- _The problem_: Where the string "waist" occurs in the material below, report the whole line.

***** Stored data

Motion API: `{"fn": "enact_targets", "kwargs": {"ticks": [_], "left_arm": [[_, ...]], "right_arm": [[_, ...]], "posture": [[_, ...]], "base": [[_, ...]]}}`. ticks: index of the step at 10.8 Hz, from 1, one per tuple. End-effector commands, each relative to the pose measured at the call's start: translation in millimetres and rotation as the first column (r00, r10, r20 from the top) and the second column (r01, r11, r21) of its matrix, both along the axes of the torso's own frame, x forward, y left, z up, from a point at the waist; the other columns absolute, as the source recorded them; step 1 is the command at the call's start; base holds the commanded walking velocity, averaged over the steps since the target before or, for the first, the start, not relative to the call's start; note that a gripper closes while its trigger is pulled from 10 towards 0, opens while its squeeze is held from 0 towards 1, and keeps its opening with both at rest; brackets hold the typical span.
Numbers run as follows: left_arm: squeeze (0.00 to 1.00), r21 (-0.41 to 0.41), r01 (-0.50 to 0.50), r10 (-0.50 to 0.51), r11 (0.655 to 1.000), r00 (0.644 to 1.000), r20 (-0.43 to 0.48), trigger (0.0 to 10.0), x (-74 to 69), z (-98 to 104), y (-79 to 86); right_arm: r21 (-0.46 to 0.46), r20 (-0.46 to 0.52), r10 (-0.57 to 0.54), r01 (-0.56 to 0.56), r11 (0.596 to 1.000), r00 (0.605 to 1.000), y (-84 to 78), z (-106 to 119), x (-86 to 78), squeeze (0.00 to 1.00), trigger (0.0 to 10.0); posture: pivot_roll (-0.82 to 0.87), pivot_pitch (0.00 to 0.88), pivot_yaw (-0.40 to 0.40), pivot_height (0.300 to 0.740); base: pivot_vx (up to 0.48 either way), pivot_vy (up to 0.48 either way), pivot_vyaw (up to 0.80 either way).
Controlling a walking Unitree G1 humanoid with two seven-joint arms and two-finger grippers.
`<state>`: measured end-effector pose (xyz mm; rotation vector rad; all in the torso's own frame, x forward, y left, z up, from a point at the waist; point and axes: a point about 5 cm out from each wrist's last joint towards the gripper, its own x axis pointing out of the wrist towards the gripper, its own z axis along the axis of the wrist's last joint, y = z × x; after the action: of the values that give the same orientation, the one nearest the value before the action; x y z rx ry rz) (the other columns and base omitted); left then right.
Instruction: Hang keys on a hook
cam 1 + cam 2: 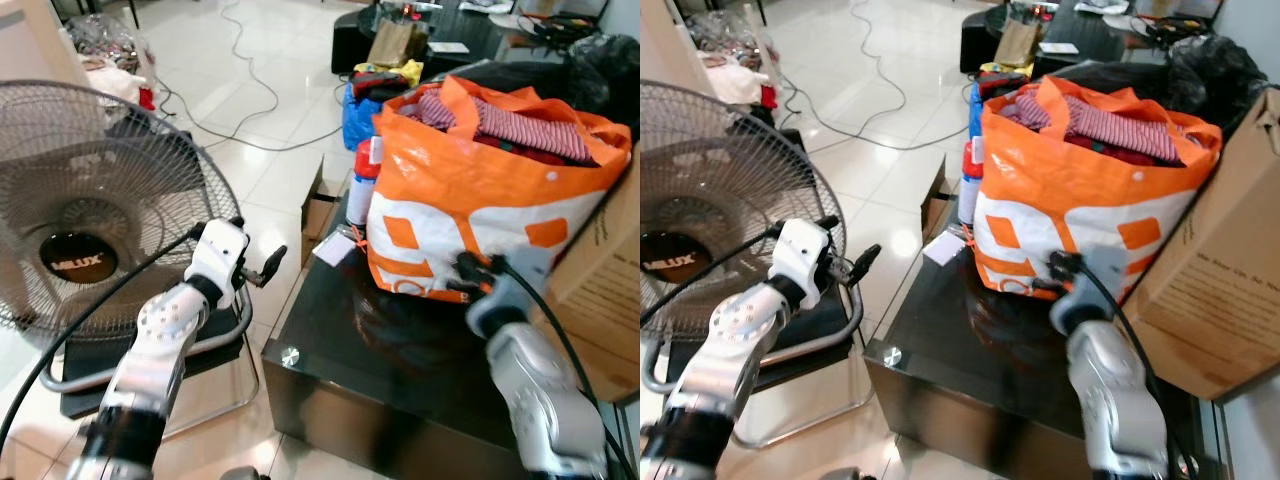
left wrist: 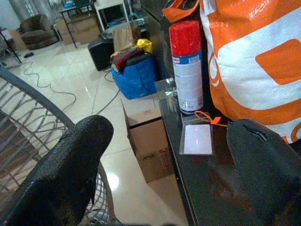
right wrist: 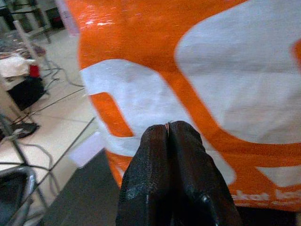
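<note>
A white card tag on an orange cord lies on the black glass table, next to a red-capped spray can; I cannot make out keys on it. My left gripper is open and empty. It hovers over the floor just left of the table's edge, pointing at the tag. My right gripper is shut with nothing between its fingers, held above the table right in front of the orange-and-white bag.
A large floor fan stands close on the left, behind my left arm. A big cardboard box sits at the table's right. A small open carton, a blue bag and cables lie on the tiled floor beyond.
</note>
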<state>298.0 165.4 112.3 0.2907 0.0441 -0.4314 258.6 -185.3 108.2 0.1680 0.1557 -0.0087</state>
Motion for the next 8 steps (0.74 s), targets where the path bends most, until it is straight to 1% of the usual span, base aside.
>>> {"fn": "enact_targets", "kwargs": {"ticks": [1,2,3,4,5,8], "left_arm": [[0.11,0.002,-0.004,0.004,1.0,1.0,0.008,10.0,-1.1,3.0,-2.9],[0.11,-0.004,-0.01,0.01,1.0,1.0,0.005,10.0,-1.7,3.2,-4.5],[0.12,-0.008,-0.027,0.027,1.0,1.0,0.009,10.0,-1.6,4.7,-5.7],[0.12,-0.019,-0.032,0.032,0.999,0.999,0.008,10.0,-2.0,5.3,-6.4],[0.13,-0.022,-0.034,0.034,0.999,0.999,-0.001,10.0,-2.8,5.0,-6.3],[0.13,-0.023,-0.036,0.036,0.999,0.999,-0.009,10.0,-3.3,5.7,-7.7]], "right_arm": [[-0.027,0.066,-0.035,0.037,0.999,0.997,-2.9,9.3,-1.6,0.0,0.0],[-0.013,0.096,-0.077,0.079,0.997,0.992,-4.2,12.5,-1.7,0.0,0.0],[-0.01,0.09,-0.093,0.094,0.995,0.992,-2.7,12.4,-1.8,0.0,0.0],[-0.016,0.081,-0.1,0.102,0.995,0.992,-1.0,10.1,-2.0,0.0,5.1],[-0.023,0.077,-0.097,0.099,0.995,0.992,2.5,8.5,-2.1,0.0,10.0],[-0.035,0.074,-0.095,0.098,0.995,0.993,4.4,7.6,-1.0,0.0,10.0]], "posture": [[-0.05,0.0,0.002,0.74],[-0.05,0.0,0.007,0.74],[-0.05,0.0,0.009,0.74],[-0.05,0.0,0.009,0.74],[-0.06,0.0,0.014,0.74],[-0.05,0.0,0.011,0.74]], "base": [[0.0,0.0,0.0],[0.0,0.0,0.0],[0.0,0.0,0.0],[0.0,0.0,0.0],[0.0,0.0,0.0],[0.0,0.0,0.0]]}}
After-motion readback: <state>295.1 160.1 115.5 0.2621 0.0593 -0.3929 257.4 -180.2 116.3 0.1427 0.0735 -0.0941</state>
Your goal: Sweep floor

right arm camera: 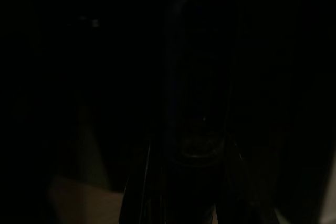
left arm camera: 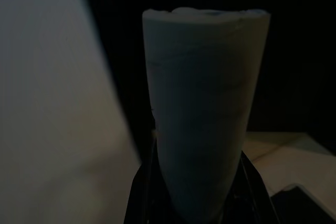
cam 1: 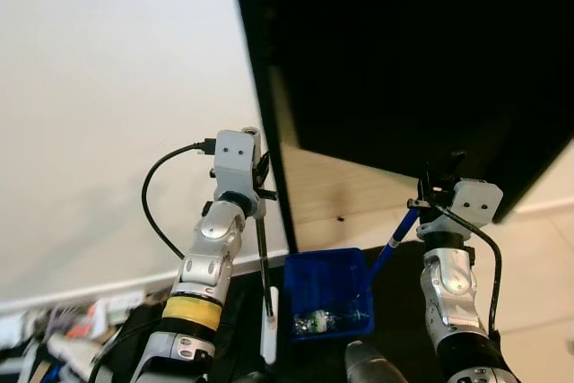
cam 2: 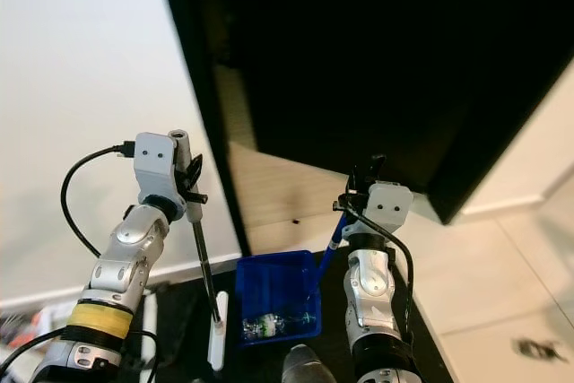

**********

- _Solution to this task_:
Motion API: `{"fn": "enact_targets", "kwargs": {"ticks": [_], "left_arm": [[_, ...]], "right_arm": [[_, ...]], "posture": [[_, ...]], "base": [[_, ...]]}}`. ticks: index of the step at 10.8 Hz, from 1, one per tuple. End-effector commands, each relative to the pose measured at the call's start: translation in millimetres and rotation as the first column (r00, r10, r20 from the top) and the second column (r01, r11, r21) of its matrix, both along the axes of the torso's own frame, x forward, y left, z up, from a point at the waist; the other columns absolute, as the source recorded them; step 1 is the command at the call's start; base holds the commanded walking velocity, averaged over the steps since the target before or, for the first, the start, not relative to the call's start; note that a gripper closes while its trigger is pulled from 10 towards 0, opens while its squeeze is held from 0 towards 1, and keeps its opening with both at rest; brackets hold the typical span.
`<state>`: measured end-effector pose (xyz mm; rotation vector rad; all in the torso's own frame, x forward, y left, z up, from a point at the waist; point and axes: a point about 5 cm out from each wrist's last joint towards the gripper, its own x axis pointing out of the wrist towards the gripper, its own z axis along the axis of the wrist's last joint, y = z × x; after the action: of the values that give the same orientation, the one nearest the value before the action; x y z rx ry rz) (the other columns and base omitted); left then right.

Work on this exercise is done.